Half an hour ago when we arrived in the middle-of-nowhere, I was worried about the rocks at the bottom of the lake. Through the clear, window-like water, I could see jagged-looking rocks coating the bottom of the stream, shamelessly waiting to pierce my feet and taste blood. Hesitantly (following some form of peer-pressure from my cousin), I slipped into the stream. The rocks were smooth?
I was relieved and intrigued. Tossing my worries aside, I started to dance on the tenderly carved rocks, my feet ruining the perfect fish-scale-like patterns of the water rushing over hundreds of round stones, only to have the patterns created again by more water. Each scale pulsed with the movement of water and glistened in the light of the sun. Unlike the stinging cold of ice, the stones had a warmer, soothing cold. They were just the same temperature as the water – relieving but refreshing, cool but numbing.
Soon after my revelation, I excitedly picked one up, water dripping from my fingers, and showed my mom. “Can I keep it? Pleaaase?” “Okay, pick one.” I giddily spent the next hour sifting through the endless collection of rocks, their sharp edges softened by water.
Now, as I type this, halfway across the world, I wonder if I thought about the view, or the air, or the sky.
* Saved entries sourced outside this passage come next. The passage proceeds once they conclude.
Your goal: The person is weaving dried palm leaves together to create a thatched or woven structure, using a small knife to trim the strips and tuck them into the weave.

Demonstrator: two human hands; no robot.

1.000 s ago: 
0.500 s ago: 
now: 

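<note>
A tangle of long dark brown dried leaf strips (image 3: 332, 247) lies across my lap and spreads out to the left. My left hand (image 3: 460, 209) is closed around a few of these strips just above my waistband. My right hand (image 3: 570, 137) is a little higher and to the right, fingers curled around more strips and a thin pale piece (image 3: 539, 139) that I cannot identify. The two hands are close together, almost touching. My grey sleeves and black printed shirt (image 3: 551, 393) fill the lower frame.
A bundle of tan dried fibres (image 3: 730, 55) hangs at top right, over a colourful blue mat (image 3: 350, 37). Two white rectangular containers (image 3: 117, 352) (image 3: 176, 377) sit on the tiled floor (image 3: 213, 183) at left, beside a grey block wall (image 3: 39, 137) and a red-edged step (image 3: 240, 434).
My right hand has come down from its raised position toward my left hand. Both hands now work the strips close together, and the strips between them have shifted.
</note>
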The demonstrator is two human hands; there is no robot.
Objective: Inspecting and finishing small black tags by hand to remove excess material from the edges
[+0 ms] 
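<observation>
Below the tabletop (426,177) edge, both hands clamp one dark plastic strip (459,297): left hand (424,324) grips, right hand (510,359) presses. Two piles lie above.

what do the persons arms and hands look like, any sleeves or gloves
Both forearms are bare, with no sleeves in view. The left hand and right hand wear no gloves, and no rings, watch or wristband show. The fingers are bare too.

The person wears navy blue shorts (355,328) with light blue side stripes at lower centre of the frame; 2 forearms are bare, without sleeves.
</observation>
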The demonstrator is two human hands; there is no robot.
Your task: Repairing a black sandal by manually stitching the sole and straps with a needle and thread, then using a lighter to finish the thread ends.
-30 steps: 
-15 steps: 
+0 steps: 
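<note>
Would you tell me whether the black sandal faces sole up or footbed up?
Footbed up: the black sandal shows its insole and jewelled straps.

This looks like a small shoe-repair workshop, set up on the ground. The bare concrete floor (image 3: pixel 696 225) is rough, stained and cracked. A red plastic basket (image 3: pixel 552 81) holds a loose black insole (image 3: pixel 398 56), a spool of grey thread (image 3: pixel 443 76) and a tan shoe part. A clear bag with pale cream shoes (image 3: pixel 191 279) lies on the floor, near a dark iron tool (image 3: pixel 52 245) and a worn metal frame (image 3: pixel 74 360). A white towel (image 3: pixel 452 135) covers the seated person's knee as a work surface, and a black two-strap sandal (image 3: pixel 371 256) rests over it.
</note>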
What did the view of the ocean under the cliff nearby look like from the stream? Was it as picture-perfect as a stock photo? Or was it so breathtaking that not even a picture would capture its beauty? Did the air smell like the salty ocean water off the cliff? Or did it smell like nothing but pure, sweet oxygen? What did the sky look like? Was it a blue so bright it could be mistaken for cyan? Or was it a gray so dark it could throw an innocent witness into depression? Did the sky have cotton-candy clouds lounging in the sun? Or did it have stormy clouds scaring off small children? I wish I could have remembered more.
But looking at the rock sitting on my desk – albeit it being lighter now after the water has evaporated – I find a reason: I’m discovering this world one place, one story, one detail at a time.